Book Review: Blue Ocean Strategy: How to Create Uncontested Market

Reviewer: Deborah Gillam, The University of Auckland

W Chan Kim is the Boston Consulting Group, Bruce Henderson Chair, Professor of Strategy and International Management at INSEAD, France. Renée Mauborgne is the INSE AD Distinguished Fellow and a Professor of Strategy and Management at INSE AD, France. Both co-authors are advisory members for the European Union. Why Blue Ocean? The authors describe the most commonly used approach to business strategy, Porter’s evaluation of competitors and their products, as producing strategies enabling them to continue to be competitive in the same oceans, red with the blood of competitive feeding frenzies. In contrast, Blue Ocean is about creating business strategies where there is no competition – the strategy makes the competition irrelevant. Blue Ocean Strategy is the result of a study of 150 strategic moves covering more than 30 industries over 100 years. With Blue Ocean the strategic focus moves from competitors to non-competitors and customers to non-customers. It takes a value innovation approach to strategy embracing the company’s whole structure, enabling the players to set the market boundaries and industry structures. This book was an easy and compelling read which convinced me that creating blue ocean strategies is the only real way for businesses to make significant leaps forward. The authors give clear information on how to create and execute blue ocean strategies. Their frameworks and tools are clearly presented and easily understood along with diagrams displaying essential information for clarity, reference and training.

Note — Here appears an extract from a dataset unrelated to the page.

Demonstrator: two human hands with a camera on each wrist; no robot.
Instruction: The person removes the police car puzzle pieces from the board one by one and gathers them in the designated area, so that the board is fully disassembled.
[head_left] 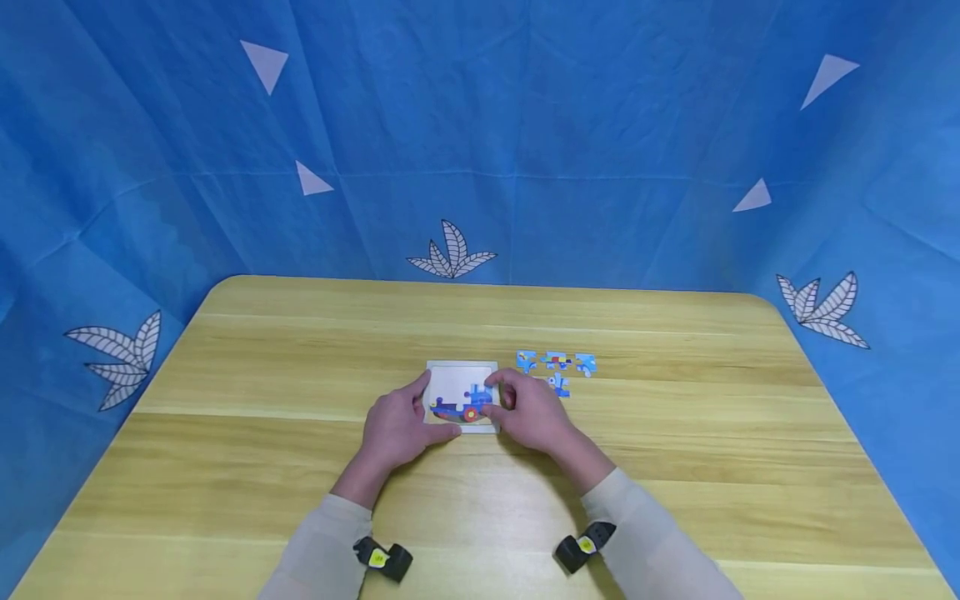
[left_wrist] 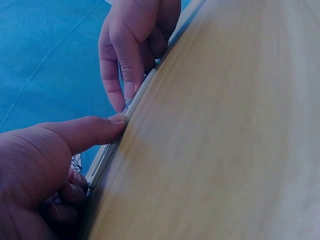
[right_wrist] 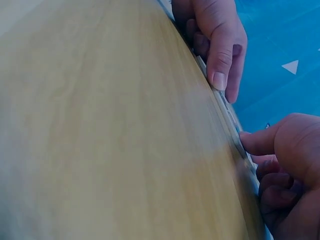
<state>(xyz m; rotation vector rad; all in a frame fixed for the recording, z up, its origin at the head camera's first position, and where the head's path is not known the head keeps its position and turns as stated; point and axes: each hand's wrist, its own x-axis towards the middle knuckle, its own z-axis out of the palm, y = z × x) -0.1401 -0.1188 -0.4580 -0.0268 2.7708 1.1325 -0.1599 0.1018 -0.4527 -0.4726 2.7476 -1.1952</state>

The book gives many examples and analyses of successful blue ocean strategies along with their strategy canvases, including one of the most dramatic results of today - Cirque du Soleil. This company took the best of the circus and theatre industries and created a whole new entertainment industry – challenging conventional strategy practices. There were no competitors to consider in the strategy, only the distant external environments it wished to play in and the rules which would impact this new industry. This was strategy making at its very best, but had Cirque du Soleil followed Porter’s method then it would have ended up as an ‘also ran’ in an existing industry, fighting against existing competitors. Today it is a market leader defining the rules in its industry.

Why consider using Blue Ocean as a strategy? Businesses are in a constant battle today to gain a small advantage over competitors. They need new and different approaches to strategy-making to make huge leaps forward, rather than just incremental improvements in their existing industry. The tools and frameworks in this book can assist managers in moving their businesses into blue oceans and leave their existing competitors behind - to make a real difference. I would highly recommend buying this book. The many success stories are a good incentive alone to buy it. Added to this it is easy reading, including a good layout with clear frameworks, techniques and diagrams, making this book a good tool for business students, lecturers, and business managers wanting to make a difference in their business environments.